Agent Testing And Delegated Stage Auth
Problem
Coding agents can already create, publish, and update Stage apps, but they still hit hard blockers when a realistic flow requires:
- browser login to the platform
- end-user OAuth inside a staged app
- access to APIs on behalf of the human who launched the app
- repeatable Playwright or UI tests that should run during push-to-stage
The current platform has strong building blocks:
- gateway login already supports CLI exchange codes and bearer tokens
- Stage already stores end-user Google authorizations server-side
- Stage apps already call a server-side Google proxy instead of handling raw refresh tokens in the browser
The missing piece is a first-class, scoped, auditable way to let an agent test a staged app as a delegated identity without turning off auth or copying long-lived user secrets into CI.
Goals
- Let agents run unit, integration, E2E, and UI tests without waiting for manual browser login during each run.
- Preserve least privilege.
- Keep live third-party tests opt-in and auditable.
- Make the default path deterministic and cheap.
- Reuse the existing gateway, Stage, and CLI auth model instead of adding special-case bypasses.
Non-Goals
- Global "agent can impersonate any user" access.
- Passing raw refresh tokens, session cookies, or password flows to agents.
- Using user-agent checks, IP allowlists, or hidden bypass query params as auth.
- Making all E2E tests hit live third-party providers by default.
Design Principles
- Prefer hermetic tests over live tests.
- Use delegated credentials, not copied human credentials.
- Bind every agent grant to a specific app or Stage session.
- Give each grant a TTL, audience, and explicit capabilities.
- Record who delegated access, to which agent run, for which deploy, and for what scopes.
- Make browser automation consume a bootstrap artifact instead of a human login screen.
Proposed Testing Model
Every app should declare which test modes it supports.
| Mode | Purpose | External auth | Expected frequency |
|---|---|---|---|
unit | Pure logic and component tests | none | every change |
integration | app + platform service contracts | mocked or in-process | every change |
e2e-synthetic | full browser flow on staged app | delegated platform auth, fake provider data | every push to stage |
e2e-live | real provider flow against staged app | delegated user auth with explicit scopes | opt-in, narrow smoke suite |
The default gate on a stage deploy should be unit + integration + e2e-synthetic.
e2e-live should be reserved for:
- smoke checks on the exact user path that matters
- provider regressions
- debugging sessions where the human explicitly opts in
Core Architecture
1. Delegated Agent Test Grant
Add a new gateway-issued credential type for agent testing.
Implementation choice:
- expose the grant to clients as an opaque random handle, for example
sat_... - store only a hash server-side
- keep the authoritative grant record server-side for listing, revocation, and audit
- derive signed browser session cookies only after a one-time exchange
Suggested stored fields or claims:
sub:agent-run:<runId>act: delegating human emailaud:stage-testappSidorsessionIddeployIdcapabilitiesproviderScopesexpjtilabelrevokedAtlastUsedAt
Capabilities should be explicit, for example:
stage.readstage.writestage.renderstage.browserstage.google.proxyapp.api
This is not the human's normal CLI token.

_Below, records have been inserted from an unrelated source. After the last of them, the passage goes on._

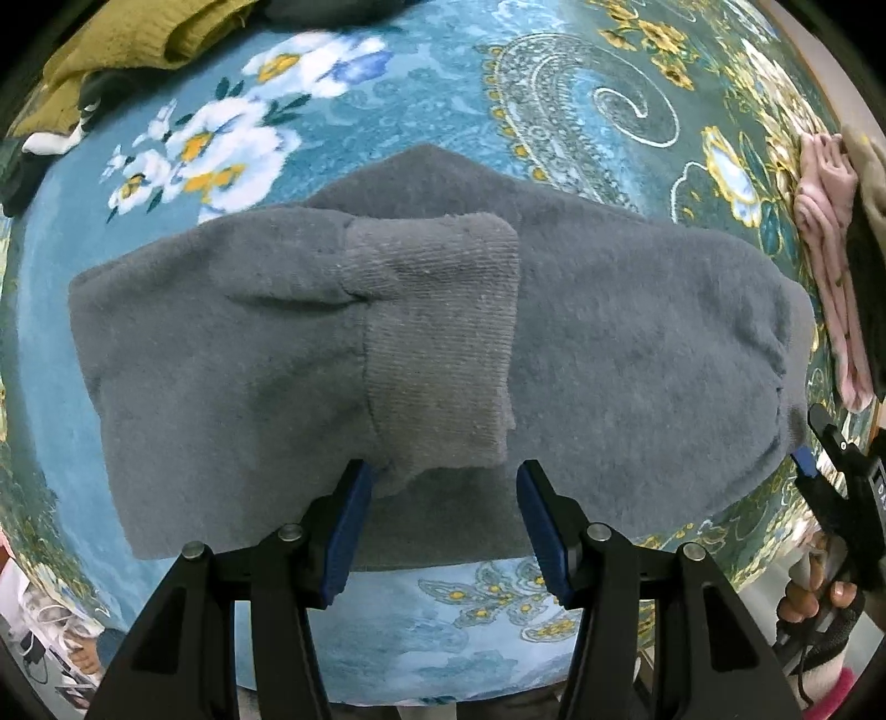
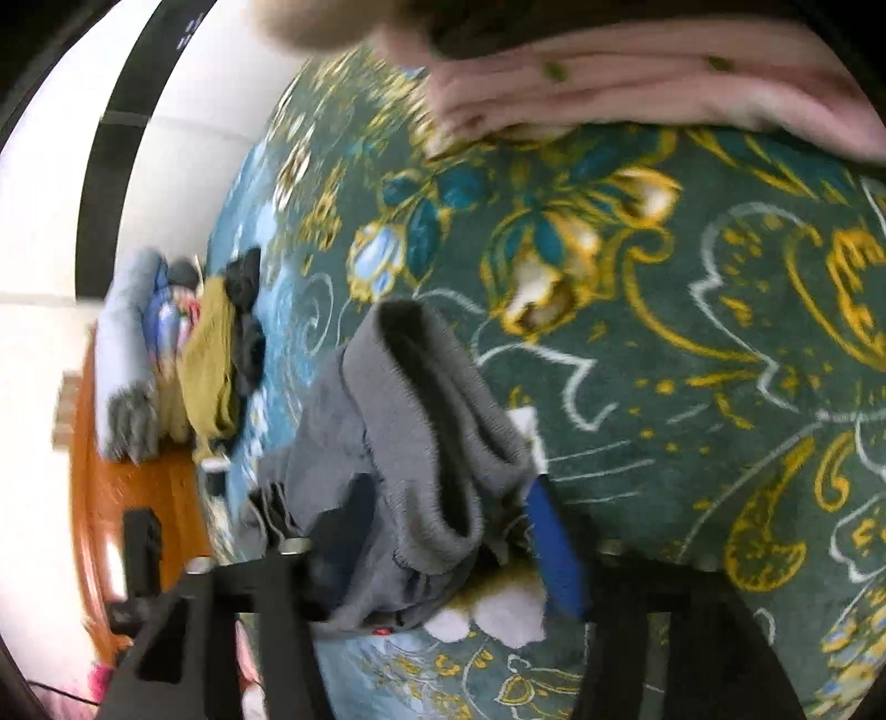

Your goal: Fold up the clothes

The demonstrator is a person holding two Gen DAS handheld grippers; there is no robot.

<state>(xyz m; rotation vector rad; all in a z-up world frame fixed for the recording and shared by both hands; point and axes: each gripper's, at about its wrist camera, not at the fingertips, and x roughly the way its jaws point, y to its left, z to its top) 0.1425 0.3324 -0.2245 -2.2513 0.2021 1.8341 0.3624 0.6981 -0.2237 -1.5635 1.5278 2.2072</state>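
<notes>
A grey sweatshirt [image 1: 609, 343] lies folded flat on the floral blanket [image 1: 432, 111]. Its ribbed cuff [image 1: 437, 343] is laid across the middle. My left gripper [image 1: 443, 476] points almost straight down over the near edge, open, with the cuff's lower end just between the blue fingertips [image 1: 354, 498]. My right gripper [image 1: 825, 471] is at the sweatshirt's right end, held by a hand [image 1: 814, 598]. In the blurred right wrist view the right gripper [image 2: 437, 498] is open. The grey ribbed hem [image 2: 432, 421] lies loose between its jaws and covers the left one; the blue right pad [image 2: 554, 548] stands clear of the cloth.
A mustard garment [image 1: 111, 50] and dark clothes [image 1: 94, 88] lie at the blanket's far left. A pink garment [image 1: 825, 238] lies at the right edge, also the pink garment [image 2: 637, 83] ahead of the right gripper. A clothes pile [image 2: 216, 354] borders the wooden floor [image 2: 127, 487].
</notes>
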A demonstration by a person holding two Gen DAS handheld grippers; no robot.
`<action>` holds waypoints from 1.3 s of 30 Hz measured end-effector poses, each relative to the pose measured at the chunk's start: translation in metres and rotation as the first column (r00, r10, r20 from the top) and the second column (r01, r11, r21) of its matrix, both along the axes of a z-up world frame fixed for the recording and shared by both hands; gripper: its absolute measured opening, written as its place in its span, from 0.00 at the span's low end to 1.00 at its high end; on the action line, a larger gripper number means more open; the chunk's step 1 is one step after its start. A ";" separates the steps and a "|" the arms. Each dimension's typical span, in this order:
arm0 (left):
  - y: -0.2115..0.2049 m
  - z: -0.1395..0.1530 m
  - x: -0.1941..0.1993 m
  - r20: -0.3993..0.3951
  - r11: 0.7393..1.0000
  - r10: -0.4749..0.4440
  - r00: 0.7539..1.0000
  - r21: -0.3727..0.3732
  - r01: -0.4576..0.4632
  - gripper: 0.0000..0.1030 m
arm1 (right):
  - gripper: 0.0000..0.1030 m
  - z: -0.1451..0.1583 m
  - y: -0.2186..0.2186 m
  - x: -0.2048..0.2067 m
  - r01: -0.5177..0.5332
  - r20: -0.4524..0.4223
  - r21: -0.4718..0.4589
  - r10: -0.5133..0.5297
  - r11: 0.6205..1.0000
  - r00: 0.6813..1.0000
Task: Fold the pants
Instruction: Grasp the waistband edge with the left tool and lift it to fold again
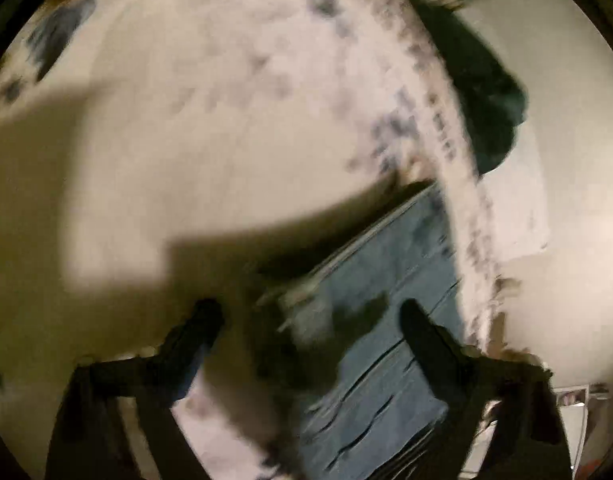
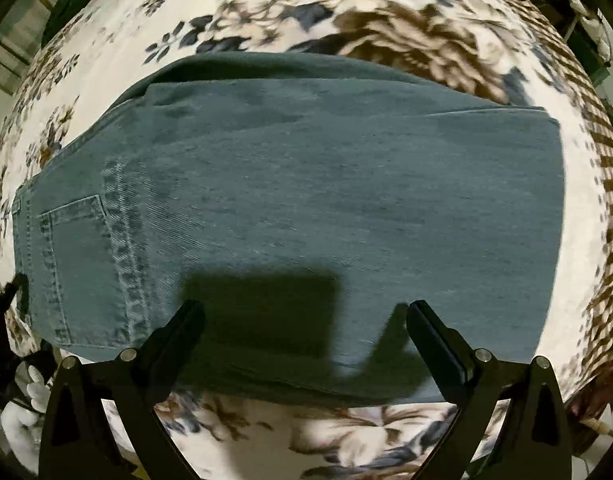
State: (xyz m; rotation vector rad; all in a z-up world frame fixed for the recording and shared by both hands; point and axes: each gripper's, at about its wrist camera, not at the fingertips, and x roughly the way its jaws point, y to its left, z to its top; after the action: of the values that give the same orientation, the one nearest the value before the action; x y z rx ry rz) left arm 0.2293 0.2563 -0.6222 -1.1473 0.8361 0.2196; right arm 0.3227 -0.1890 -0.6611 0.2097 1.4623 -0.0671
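Blue-grey denim pants [image 2: 306,200] lie folded flat on a floral bedspread [image 2: 386,20], back pocket [image 2: 74,264] at the left. My right gripper [image 2: 306,312] hovers above their near edge, open and empty. In the blurred left wrist view, my left gripper [image 1: 310,312] is open and empty over the bedspread [image 1: 186,120], with part of the pants [image 1: 386,320] between and below its fingers.
The bedspread's patterned edge [image 1: 446,120] curves down the right of the left wrist view, with a dark green object [image 1: 490,96] and pale floor [image 1: 578,160] beyond it. The other gripper [image 2: 10,320] shows at the left edge of the right wrist view.
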 end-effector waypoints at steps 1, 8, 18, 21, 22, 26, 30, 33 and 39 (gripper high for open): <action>-0.001 0.004 0.003 0.007 1.000 -0.011 1.000 0.025 0.011 0.48 | 1.00 -0.001 0.001 0.001 0.005 -0.005 0.004 -0.005 1.000 1.000; 0.002 -0.014 0.008 0.057 0.999 -0.003 0.998 -0.033 0.005 0.59 | 1.00 -0.016 0.014 0.013 0.022 -0.025 -0.018 -0.023 1.000 0.999; -0.042 0.089 0.001 0.268 0.973 -0.167 0.949 0.201 0.114 0.29 | 1.00 -0.021 -0.017 -0.004 0.067 0.009 0.009 -0.067 0.998 0.998; -0.072 0.136 0.000 0.338 0.947 -0.251 0.907 0.278 0.159 0.24 | 1.00 -0.017 -0.039 -0.013 0.100 0.025 0.048 -0.102 0.994 0.994; -0.085 0.151 0.000 0.357 0.939 -0.282 0.890 0.295 0.179 0.23 | 1.00 -0.015 -0.047 -0.017 0.111 0.032 0.057 -0.113 0.992 0.993; -0.143 0.185 -0.002 0.373 0.883 -0.421 0.827 0.379 0.278 0.22 | 1.00 -0.001 -0.089 -0.037 0.148 0.055 0.083 -0.153 0.985 0.987; -0.221 0.196 -0.002 0.355 0.809 -0.560 0.748 0.427 0.404 0.21 | 1.00 0.016 -0.138 -0.056 0.186 0.065 0.083 -0.192 0.979 0.979; -0.287 0.191 -0.005 0.341 0.741 -0.659 0.670 0.442 0.505 0.21 | 1.00 0.029 -0.181 -0.076 0.229 0.078 0.076 -0.235 0.970 0.969; -0.402 0.122 -0.003 0.095 0.518 -0.842 0.532 0.423 0.744 0.24 | 1.00 0.033 -0.261 -0.105 0.322 0.074 0.063 -0.326 0.945 0.942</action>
State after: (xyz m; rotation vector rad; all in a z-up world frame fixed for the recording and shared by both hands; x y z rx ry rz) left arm 0.2259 -0.1457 -0.5006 -0.3447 0.9414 -0.5784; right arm 0.2180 -0.4502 -0.6279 0.4886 1.3356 -0.2870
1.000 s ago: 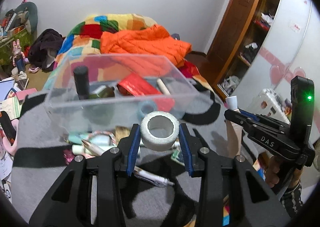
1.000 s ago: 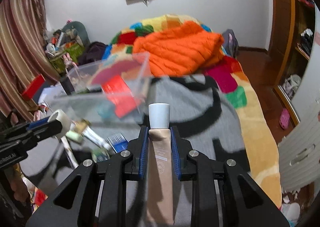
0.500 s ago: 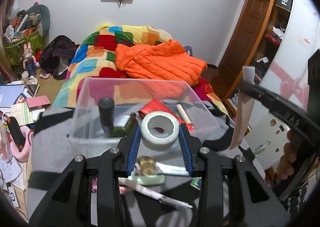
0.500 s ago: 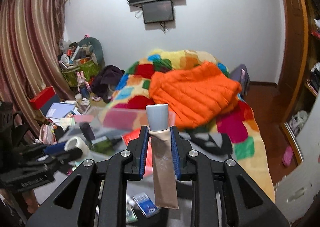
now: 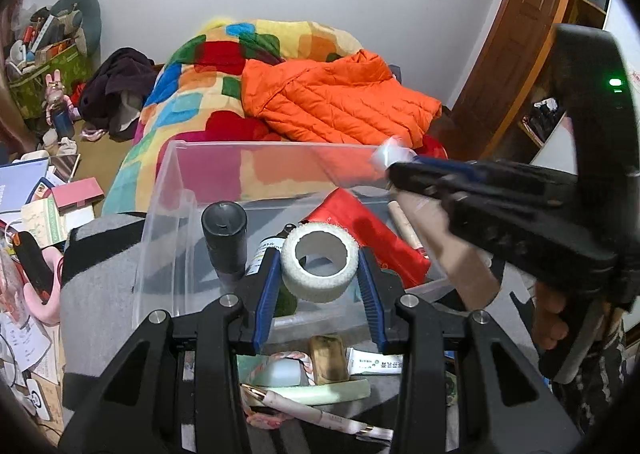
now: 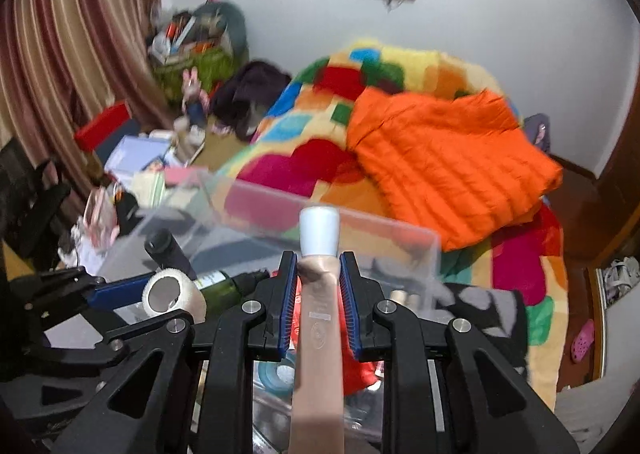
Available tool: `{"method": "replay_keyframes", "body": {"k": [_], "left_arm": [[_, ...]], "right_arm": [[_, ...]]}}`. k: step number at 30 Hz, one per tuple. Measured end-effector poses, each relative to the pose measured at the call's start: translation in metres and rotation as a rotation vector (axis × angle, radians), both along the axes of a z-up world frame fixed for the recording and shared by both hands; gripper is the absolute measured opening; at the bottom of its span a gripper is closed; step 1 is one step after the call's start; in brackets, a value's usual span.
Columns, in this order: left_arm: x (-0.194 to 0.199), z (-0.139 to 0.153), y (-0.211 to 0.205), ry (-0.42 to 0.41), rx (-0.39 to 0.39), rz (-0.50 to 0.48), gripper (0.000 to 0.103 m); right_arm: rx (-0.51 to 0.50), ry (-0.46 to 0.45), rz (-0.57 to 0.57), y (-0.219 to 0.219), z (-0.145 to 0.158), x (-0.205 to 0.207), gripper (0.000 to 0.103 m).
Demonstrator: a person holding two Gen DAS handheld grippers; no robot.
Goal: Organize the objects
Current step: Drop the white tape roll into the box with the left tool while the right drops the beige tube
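Two grippers now sit over the clear plastic bin, each loaded; a second ago both were short of it, over the grey blanket, so drop-off looks next.
Near to far: left gripper is clamped on a white gauze tape roll, a soft-textured hollow ring, held above the bin's near rim; right gripper is clamped on a beige squeeze tube, flat, matte, with a white cap, hanging over the bin interior. Inside the thin see-through bin: black cylindrical bottle, green glass bottle, glossy red packet. Loose tubes and a pen remain on the blanket. Beyond: quilted orange puffer jacket on a patchwork quilt.
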State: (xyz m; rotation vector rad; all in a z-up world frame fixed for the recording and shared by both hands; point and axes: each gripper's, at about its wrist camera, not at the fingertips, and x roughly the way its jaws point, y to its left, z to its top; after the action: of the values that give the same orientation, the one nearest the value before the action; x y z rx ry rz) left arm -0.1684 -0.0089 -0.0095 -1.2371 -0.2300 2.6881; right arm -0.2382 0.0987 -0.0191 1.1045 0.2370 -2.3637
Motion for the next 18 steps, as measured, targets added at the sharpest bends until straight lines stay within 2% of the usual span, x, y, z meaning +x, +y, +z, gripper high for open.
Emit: {"method": "replay_keyframes", "body": {"k": [4, 13, 14, 16, 18], "left_arm": [[0.0, -0.001, -0.001, -0.009, 0.009, -0.006, 0.039], [0.01, 0.019, -0.004, 0.036, -0.009, -0.008, 0.04], [0.009, 0.021, -0.004, 0.038, -0.012, -0.007, 0.042], [0.009, 0.022, -0.004, 0.038, -0.019, -0.004, 0.052], [0.009, 0.023, -0.004, 0.037, -0.024, -0.006, 0.055]], "right_arm": [[0.014, -0.046, 0.034, -0.007, -0.007, -0.001, 0.019], [-0.044, 0.008, 0.044, 0.008, 0.021, 0.025, 0.022], [-0.051, 0.012, 0.043, 0.011, 0.023, 0.029, 0.024], [-0.052, 0.031, 0.038, 0.017, 0.027, 0.038, 0.027], [-0.052, 0.051, 0.035, 0.023, 0.029, 0.049, 0.033]]}}
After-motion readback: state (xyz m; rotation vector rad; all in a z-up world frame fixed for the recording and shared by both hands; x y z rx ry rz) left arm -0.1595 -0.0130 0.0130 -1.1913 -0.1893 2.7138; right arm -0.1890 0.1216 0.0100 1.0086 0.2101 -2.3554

It is a derived, narrower credential.
Important constraints:
- default TTL should be minutes, not hours or days
- a grant must be bound to a specific app, session, or deploy
- a grant must never be accepted as a general replacement for a human session across the platform
- direct browser use should go through one-time exchange, not by putting the raw grant into a URL
2. One-Time Browser Bootstrap
Add a one-time exchange flow for browser automation.
Flow:
- Human authenticates once with
shift-cli login. - Human or CI asks
shift-clito mint an agent test grant for a specific app or session. - Gateway returns:
- a short-lived API bearer token for HTTP calls
- a one-time browser bootstrap URL or exchange code
- metadata about allowed scopes and expiry
- Playwright opens the bootstrap URL once before tests.
- Gateway validates the exchange code and sets agent-scoped cookies.
- Tests run with a real browser session and no manual login screen.
This should mirror the existing /auth/exchange pattern instead of inventing a new login system.
Do not use:
GET /auth/...?...token=sat_xxx- raw bearer tokens in browser query params
- the human's existing
shift_sessioncookie
3. Separate Agent Browser Session
Do not reuse shift_session or shift_stage_user directly.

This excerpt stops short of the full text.